→ What you will do: Write out each line of the listing as it stands, without the images.

→ Available data:

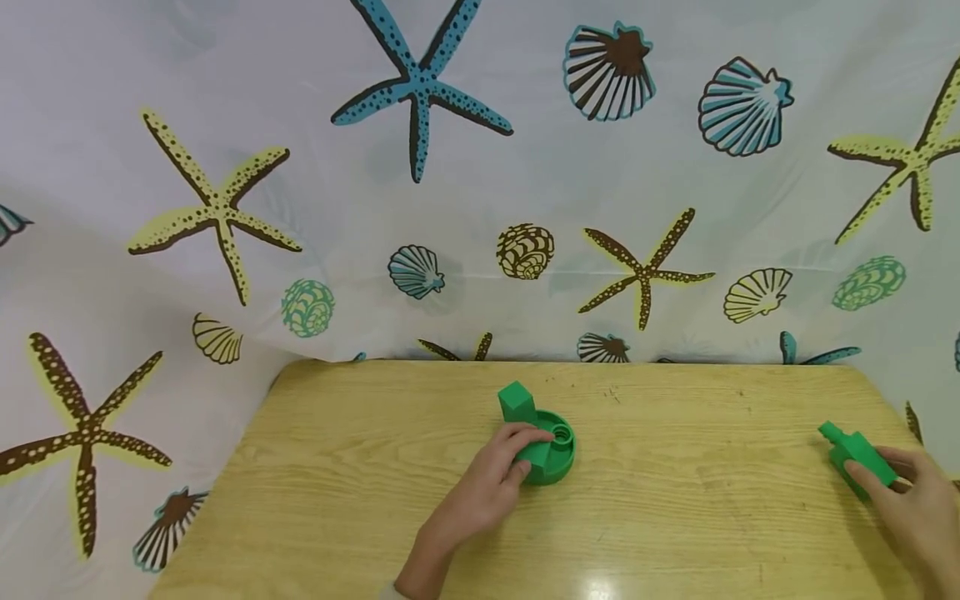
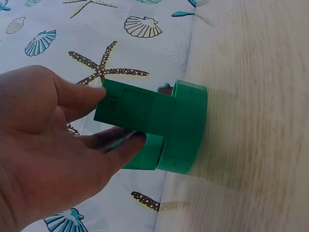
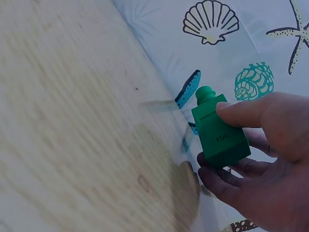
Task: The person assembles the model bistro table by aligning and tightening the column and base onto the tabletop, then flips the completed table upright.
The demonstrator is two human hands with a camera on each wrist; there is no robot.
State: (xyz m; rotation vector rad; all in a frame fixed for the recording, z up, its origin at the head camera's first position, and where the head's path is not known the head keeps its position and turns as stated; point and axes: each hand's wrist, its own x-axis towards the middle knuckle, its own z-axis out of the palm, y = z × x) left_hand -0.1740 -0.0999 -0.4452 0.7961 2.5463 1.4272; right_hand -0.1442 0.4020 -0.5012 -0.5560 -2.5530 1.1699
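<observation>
A green round plastic base (image 1: 562,471) stands on the table, with block-shaped posts rising from its rim and a small ring inside it. My left hand (image 1: 491,475) pinches one of its posts between thumb and fingers. In the left wrist view this post (image 2: 133,106) carries the raised mark 152. Off to the right, my right hand (image 1: 918,500) holds a separate green block (image 1: 862,458) with a narrow round knob at one end. The right wrist view shows the thumb on one face of that block (image 3: 219,137) and fingers beneath; it is held above the table.
The light wooden table (image 1: 675,517) spans the front. Behind it and along both sides hangs a white cloth (image 1: 495,183) printed with starfish and shells, reaching the table's back edge.
</observation>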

→ Response to the task:
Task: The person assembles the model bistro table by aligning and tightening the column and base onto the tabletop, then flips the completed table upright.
The demonstrator is two human hands with a camera on each wrist; there is no robot.
State: (xyz m; rotation vector rad; all in a frame fixed for the recording, z up, its origin at the head camera's first position, and where the head's path is not known the head keeps its position and turns as stated; point and axes: each hand's wrist, its own x-axis towards the middle knuckle, its own z-axis out of the palm, y = z × x) left_hand -0.1740 -0.0999 -0.4452 0.7961 2.5463 1.4272; right_hand -0.1442 0.4020 -0.5012 -0.5560 -2.5530 1.1699
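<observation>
A green round plastic base (image 1: 562,471) stands on the table, with block-shaped posts rising from its rim and a small ring inside it. My left hand (image 1: 491,475) pinches one of its posts between thumb and fingers. In the left wrist view this post (image 2: 133,106) carries the raised mark 152. Off to the right, my right hand (image 1: 918,500) holds a separate green block (image 1: 862,458) with a narrow round knob at one end. The right wrist view shows the thumb on one face of that block (image 3: 219,137) and fingers beneath; it is held above the table.
The light wooden table (image 1: 675,517) spans the front. Behind it and along both sides hangs a white cloth (image 1: 495,183) printed with starfish and shells, reaching the table's back edge.
</observation>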

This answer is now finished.